▸ **Work required**: Please set down exactly the lines of the listing below from the line containing "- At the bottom" through the line containing "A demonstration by", both lines included, leaving out all other lines.

▸ **Data section**:
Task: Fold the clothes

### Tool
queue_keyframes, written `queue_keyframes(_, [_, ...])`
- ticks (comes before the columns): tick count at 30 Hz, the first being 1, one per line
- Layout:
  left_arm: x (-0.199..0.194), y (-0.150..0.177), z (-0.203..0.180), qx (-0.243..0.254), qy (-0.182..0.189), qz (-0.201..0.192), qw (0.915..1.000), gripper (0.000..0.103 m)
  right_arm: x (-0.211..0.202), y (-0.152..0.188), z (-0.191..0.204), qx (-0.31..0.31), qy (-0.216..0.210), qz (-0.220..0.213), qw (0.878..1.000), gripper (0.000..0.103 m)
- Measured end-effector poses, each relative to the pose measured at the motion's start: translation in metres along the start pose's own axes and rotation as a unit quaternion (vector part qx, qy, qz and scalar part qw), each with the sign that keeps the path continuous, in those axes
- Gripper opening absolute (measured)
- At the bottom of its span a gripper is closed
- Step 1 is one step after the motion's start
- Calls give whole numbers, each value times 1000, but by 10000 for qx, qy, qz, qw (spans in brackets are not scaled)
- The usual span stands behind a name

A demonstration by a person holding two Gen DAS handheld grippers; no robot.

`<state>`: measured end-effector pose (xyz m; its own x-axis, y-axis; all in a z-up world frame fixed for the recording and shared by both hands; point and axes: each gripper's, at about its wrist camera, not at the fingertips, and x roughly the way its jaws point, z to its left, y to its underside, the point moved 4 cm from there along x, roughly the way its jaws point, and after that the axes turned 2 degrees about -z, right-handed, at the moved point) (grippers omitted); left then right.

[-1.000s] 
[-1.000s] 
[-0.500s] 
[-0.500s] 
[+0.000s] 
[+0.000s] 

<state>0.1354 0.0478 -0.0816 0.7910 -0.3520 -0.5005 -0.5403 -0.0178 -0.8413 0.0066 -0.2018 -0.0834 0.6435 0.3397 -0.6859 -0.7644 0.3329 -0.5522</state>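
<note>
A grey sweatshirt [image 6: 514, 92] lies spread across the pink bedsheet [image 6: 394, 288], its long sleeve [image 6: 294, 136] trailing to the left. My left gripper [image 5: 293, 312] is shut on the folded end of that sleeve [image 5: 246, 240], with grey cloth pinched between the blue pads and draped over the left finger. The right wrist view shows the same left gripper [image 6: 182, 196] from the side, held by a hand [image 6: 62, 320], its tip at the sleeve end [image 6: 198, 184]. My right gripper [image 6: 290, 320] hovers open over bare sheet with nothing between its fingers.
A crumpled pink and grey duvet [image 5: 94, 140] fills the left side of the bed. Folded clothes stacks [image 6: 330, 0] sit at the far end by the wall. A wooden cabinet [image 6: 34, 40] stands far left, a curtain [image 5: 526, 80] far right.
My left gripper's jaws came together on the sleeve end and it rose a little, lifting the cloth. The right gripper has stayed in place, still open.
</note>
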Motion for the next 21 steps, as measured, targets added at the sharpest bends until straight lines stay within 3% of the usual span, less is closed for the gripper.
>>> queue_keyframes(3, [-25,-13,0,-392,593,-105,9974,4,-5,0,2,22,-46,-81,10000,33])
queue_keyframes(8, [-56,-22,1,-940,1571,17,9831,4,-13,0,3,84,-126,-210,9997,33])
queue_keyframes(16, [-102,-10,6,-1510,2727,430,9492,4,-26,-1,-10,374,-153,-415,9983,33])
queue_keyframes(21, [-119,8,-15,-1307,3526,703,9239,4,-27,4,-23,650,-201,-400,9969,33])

▸ **Written reply**:
- At the bottom of its span a gripper is closed
- Step 1 is one step after the motion's start
- Calls give whole numbers, each value times 1000, but by 10000 for qx, qy, qz, qw (spans in brackets are not scaled)
- The usual span stands behind a name

A demonstration by a person holding two Gen DAS handheld grippers; no robot.

There is nothing further to this exercise.